Optimization Algorithms Combining (Meta)heuristics and Mathematical Programming and Its Application in EngineeringView this Special Issue
Optimization Algorithms Combining (Meta)heuristics and Mathematical Programming and Its Application in Engineering
Complex optimization problems can be tackled by means of mathematical programming methods as well as by means of (meta)heuristic methods. On the one hand, mathematical programming methods give us a guarantee of optimality while (meta)heuristic methods do not. On the other hand, heuristic methods can handle large and complex optimization problems while mathematical programming methods tend to fail as the size of the optimization problem increases. Thus, it makes sense to combine these two strategies to obtain better solutions to the problem that is being addressed. During the last two decades or so, algorithms that either include mathematical programming solvers into (meta)heuristic frameworks or include (meta)heuristic concepts within mathematical programming methods have demonstrated to be very effective in solving large complex optimization problems. These hybrid algorithms are also called matheuristics. These kinds of algorithms have been successfully applied to a wide range of optimization problems arising in engineering.

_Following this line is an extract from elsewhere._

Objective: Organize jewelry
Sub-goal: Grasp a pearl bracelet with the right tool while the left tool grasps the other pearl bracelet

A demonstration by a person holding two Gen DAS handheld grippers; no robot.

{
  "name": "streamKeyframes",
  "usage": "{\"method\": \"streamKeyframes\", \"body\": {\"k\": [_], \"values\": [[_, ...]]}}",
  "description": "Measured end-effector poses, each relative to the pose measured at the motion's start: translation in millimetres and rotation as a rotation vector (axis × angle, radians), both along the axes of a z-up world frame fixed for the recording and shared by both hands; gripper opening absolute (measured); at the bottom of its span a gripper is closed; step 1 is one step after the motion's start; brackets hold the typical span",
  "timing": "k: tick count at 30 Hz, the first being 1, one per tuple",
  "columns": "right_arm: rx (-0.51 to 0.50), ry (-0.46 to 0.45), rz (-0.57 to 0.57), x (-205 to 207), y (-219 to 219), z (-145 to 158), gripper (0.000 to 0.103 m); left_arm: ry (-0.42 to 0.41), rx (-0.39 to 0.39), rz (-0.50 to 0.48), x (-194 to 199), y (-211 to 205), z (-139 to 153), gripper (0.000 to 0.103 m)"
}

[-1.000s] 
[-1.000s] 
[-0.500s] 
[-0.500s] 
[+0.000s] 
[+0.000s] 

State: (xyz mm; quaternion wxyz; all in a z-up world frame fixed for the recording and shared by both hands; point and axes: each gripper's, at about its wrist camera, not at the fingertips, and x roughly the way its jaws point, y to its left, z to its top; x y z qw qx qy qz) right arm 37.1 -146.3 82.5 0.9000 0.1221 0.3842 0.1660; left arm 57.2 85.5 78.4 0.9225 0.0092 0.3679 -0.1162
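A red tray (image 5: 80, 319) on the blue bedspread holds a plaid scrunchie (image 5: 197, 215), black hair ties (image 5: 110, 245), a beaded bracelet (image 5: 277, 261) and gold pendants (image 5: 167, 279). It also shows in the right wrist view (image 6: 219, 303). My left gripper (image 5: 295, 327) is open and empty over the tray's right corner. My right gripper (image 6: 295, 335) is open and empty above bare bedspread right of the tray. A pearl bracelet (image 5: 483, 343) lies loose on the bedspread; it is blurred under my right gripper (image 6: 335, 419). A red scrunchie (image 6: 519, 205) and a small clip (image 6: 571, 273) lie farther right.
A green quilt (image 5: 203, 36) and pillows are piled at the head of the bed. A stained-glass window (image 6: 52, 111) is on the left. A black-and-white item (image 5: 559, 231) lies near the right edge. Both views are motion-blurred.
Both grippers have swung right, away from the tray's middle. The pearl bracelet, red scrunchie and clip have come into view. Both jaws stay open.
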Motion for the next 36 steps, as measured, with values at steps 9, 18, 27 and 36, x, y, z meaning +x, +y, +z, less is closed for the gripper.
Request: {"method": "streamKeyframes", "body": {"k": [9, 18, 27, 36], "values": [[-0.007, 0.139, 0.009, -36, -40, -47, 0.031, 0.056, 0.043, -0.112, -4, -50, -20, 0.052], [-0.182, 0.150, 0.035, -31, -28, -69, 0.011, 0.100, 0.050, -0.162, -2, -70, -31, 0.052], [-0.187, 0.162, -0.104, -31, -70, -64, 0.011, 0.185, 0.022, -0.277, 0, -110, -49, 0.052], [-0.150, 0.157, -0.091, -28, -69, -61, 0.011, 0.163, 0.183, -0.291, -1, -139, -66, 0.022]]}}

In this special issue, we aimed to highlight those new approaches that take advantage of the main features of both mathematical programming and heuristic algorithms to solve challenging optimization problems. We received 129 submissions from all around the world. From these, only 25 articles were accepted after a rigorous peer-reviewed process, that is, a 19% acceptance rate. In the following, we briefly introduce each paper and try to organise them based on their main focus.

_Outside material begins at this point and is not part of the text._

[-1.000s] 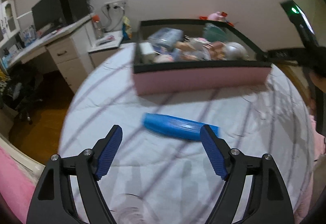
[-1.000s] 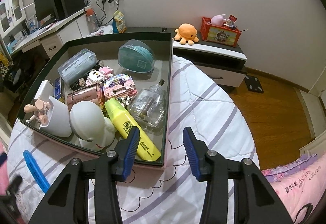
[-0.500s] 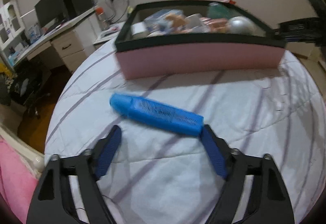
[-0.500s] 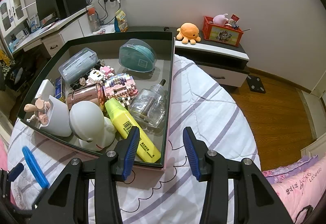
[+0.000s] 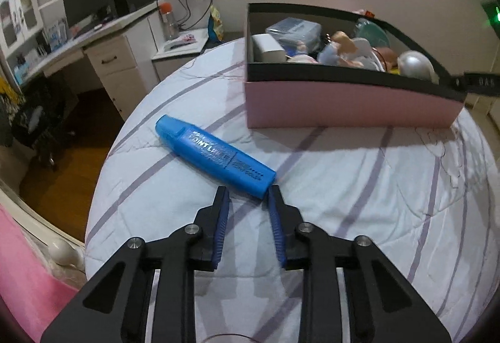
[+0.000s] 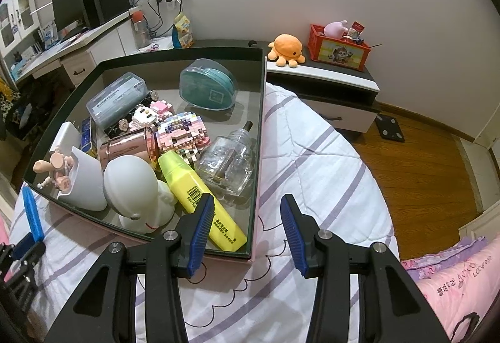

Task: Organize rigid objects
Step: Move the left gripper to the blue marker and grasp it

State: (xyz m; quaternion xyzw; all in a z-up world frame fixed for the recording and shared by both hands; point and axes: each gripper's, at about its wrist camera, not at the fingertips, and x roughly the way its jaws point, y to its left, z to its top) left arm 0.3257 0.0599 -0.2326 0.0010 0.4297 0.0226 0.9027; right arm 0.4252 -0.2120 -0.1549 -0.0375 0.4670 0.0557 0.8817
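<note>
White quilted bedding with purple stripes (image 5: 359,186) carries a pink, black-rimmed box (image 6: 254,155) holding a yellow highlighter (image 6: 200,196), clear glass bottle (image 6: 226,160) and toys. Only the left wrist view shows the left gripper (image 5: 248,197) pinching the blue highlighter's (image 5: 215,155) near end beside the box. The right gripper (image 6: 247,205) hangs spread, empty.

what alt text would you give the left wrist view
The left gripper, fingers narrowed around the near end of a blue plastic highlighter, reaches over a white quilt with purple stripes. Behind sits a pink box with a black rim, full of small items.
</note>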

Lagrangian relaxation (LR) based algorithms were one of the topics we include in this special issue. In the paper “An Improved Lagrangian Relaxation Algorithm for the Robust Generation Self-Scheduling Problem” P. Che et al. addressed the robust generation self-scheduling problem under electricity price uncertainty which is reformulated as a MINLP problem. Authors combine an LR approach and linear programming algorithms to approximately solve this problem. LR is also considered in the paper “A Hybrid Epigraph Directions Method for Nonsmooth and Nonconvex Constrained Optimization via Generalized Augmented Lagrangian Duality and a Genetic Algorithm” by W. P. Freire et al. In this case, authors combine the generalized augmented Lagrangian duality approach and genetic algorithms. The proposed approach is applied to a set of optimization problems from mathematics and mechanical engineering.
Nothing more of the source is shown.